## [Task objective]
Give back exactly the stretch of data below from the line holding "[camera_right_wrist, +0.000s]" through the line holding "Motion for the", both ends included, and leave the remaining lines out.

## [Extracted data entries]

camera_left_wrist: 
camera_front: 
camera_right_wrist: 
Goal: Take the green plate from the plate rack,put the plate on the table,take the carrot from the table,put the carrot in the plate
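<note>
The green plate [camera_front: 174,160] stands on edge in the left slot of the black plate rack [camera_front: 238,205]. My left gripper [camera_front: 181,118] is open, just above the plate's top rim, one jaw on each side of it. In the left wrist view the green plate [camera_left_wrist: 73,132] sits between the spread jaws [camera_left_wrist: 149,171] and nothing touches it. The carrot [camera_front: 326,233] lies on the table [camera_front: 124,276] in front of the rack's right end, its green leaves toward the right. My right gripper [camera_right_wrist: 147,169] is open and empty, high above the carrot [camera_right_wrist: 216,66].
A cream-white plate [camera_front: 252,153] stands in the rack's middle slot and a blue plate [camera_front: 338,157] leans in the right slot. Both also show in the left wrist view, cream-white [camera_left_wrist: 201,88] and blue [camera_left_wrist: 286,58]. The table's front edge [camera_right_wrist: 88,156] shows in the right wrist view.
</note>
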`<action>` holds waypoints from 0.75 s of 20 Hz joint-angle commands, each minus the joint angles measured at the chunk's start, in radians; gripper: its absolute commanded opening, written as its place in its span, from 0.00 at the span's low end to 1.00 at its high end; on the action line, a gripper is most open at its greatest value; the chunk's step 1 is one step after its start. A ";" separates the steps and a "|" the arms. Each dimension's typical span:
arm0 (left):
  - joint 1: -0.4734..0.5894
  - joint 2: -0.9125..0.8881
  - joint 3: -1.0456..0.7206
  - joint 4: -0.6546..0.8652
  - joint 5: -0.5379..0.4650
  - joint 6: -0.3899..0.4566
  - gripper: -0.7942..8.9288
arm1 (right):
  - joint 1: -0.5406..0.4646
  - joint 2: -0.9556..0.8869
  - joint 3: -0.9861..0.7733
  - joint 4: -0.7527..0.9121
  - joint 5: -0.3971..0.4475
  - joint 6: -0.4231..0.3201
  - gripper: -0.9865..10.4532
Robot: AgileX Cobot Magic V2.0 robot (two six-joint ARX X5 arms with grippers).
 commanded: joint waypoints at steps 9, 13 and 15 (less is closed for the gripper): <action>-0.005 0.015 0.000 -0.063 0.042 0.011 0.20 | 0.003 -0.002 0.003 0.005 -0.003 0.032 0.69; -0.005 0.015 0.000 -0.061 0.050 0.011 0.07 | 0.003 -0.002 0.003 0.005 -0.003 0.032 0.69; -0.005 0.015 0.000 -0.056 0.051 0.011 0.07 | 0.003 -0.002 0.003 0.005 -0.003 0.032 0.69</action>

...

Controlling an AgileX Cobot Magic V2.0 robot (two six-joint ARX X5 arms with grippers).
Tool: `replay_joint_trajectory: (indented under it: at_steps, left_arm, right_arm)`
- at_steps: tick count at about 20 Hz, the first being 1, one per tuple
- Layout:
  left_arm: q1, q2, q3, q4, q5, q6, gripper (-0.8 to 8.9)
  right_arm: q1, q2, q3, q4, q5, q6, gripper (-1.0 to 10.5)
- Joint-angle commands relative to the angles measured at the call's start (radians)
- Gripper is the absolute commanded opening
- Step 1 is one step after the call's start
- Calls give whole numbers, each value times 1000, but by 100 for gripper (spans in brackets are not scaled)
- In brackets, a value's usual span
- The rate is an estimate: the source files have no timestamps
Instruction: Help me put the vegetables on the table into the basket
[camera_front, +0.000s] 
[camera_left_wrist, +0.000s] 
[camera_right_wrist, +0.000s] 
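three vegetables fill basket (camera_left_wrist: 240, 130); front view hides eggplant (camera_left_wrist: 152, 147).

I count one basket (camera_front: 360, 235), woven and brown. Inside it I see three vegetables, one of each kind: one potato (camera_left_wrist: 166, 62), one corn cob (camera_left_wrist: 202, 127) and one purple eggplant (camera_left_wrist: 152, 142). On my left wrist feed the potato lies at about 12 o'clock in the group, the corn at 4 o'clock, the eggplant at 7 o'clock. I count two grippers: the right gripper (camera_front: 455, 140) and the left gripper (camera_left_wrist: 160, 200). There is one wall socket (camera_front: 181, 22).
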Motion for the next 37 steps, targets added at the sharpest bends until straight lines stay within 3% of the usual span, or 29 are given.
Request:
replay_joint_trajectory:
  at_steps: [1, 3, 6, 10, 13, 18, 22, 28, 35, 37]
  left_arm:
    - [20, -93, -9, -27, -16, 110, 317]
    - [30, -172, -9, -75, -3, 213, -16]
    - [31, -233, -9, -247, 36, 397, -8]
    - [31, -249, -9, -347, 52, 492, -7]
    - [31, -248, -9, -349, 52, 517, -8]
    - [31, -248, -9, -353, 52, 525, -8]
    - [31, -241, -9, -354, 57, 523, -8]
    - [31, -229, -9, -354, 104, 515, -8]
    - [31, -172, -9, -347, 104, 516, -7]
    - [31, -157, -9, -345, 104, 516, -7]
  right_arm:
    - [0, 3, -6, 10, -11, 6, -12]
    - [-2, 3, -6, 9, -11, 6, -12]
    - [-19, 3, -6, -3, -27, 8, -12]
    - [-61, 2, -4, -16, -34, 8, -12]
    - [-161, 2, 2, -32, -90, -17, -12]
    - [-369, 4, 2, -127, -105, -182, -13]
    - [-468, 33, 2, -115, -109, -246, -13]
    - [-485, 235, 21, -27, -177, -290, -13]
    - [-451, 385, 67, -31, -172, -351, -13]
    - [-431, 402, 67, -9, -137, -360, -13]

## [Written reply]
[camera_right_wrist, +0.000s] 
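three vegetables fill basket (camera_left_wrist: 240, 130); front view hides eggplant (camera_left_wrist: 152, 147).

I count one basket (camera_front: 360, 235), woven and brown. Inside it I see three vegetables, one of each kind: one potato (camera_left_wrist: 166, 62), one corn cob (camera_left_wrist: 202, 127) and one purple eggplant (camera_left_wrist: 152, 142). On my left wrist feed the potato lies at about 12 o'clock in the group, the corn at 4 o'clock, the eggplant at 7 o'clock. I count two grippers: the right gripper (camera_front: 455, 140) and the left gripper (camera_left_wrist: 160, 200). There is one wall socket (camera_front: 181, 22).
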Motion for the next 37 steps, targets added at the sharpest bends until straight lines stay within 3% of the usual span, or 29 are given.

No more output is given for this exercise.